Only the lines from the one containing "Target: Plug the" to the end of the data are wanted; print them exactly as they appear.

[Data shown — start]

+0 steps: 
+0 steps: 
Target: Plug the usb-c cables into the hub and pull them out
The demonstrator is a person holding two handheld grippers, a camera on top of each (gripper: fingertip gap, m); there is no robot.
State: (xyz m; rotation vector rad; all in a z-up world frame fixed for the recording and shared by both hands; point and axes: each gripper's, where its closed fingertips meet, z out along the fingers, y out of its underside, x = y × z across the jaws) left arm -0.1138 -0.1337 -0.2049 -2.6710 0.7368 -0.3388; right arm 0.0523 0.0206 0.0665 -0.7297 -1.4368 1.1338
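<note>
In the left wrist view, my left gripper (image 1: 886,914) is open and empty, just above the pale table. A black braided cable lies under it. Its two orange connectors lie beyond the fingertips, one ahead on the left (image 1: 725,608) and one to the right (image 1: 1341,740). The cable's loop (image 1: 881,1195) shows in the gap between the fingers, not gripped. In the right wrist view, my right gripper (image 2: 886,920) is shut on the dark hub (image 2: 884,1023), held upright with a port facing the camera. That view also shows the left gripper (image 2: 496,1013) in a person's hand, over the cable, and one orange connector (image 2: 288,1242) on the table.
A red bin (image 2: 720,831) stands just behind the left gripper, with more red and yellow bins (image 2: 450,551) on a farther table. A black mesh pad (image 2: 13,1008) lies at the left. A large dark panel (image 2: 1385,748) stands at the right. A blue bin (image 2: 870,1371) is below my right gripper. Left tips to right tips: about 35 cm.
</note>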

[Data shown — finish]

▸ Solution to this exercise:
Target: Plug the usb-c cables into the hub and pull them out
The demonstrator is a person holding two handheld grippers, a camera on top of each (gripper: fingertip gap, m); there is no robot.
State: (xyz m; rotation vector rad; all in a z-up world frame fixed for the recording and shared by both hands; point and axes: each gripper's, where its closed fingertips meet, z out along the fingers, y out of its underside, x = y × z across the jaws) left arm -0.1138 -0.1337 -0.2049 -2.6710 0.7368 -0.3388; right arm 0.0523 0.0206 0.0665 -0.7297 -1.4368 1.1338
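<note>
In the left wrist view, my left gripper (image 1: 886,914) is open and empty, just above the pale table. A black braided cable lies under it. Its two orange connectors lie beyond the fingertips, one ahead on the left (image 1: 725,608) and one to the right (image 1: 1341,740). The cable's loop (image 1: 881,1195) shows in the gap between the fingers, not gripped. In the right wrist view, my right gripper (image 2: 886,920) is shut on the dark hub (image 2: 884,1023), held upright with a port facing the camera. That view also shows the left gripper (image 2: 496,1013) in a person's hand, over the cable, and one orange connector (image 2: 288,1242) on the table.
A red bin (image 2: 720,831) stands just behind the left gripper, with more red and yellow bins (image 2: 450,551) on a farther table. A black mesh pad (image 2: 13,1008) lies at the left. A large dark panel (image 2: 1385,748) stands at the right. A blue bin (image 2: 870,1371) is below my right gripper. Left tips to right tips: about 35 cm.
</note>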

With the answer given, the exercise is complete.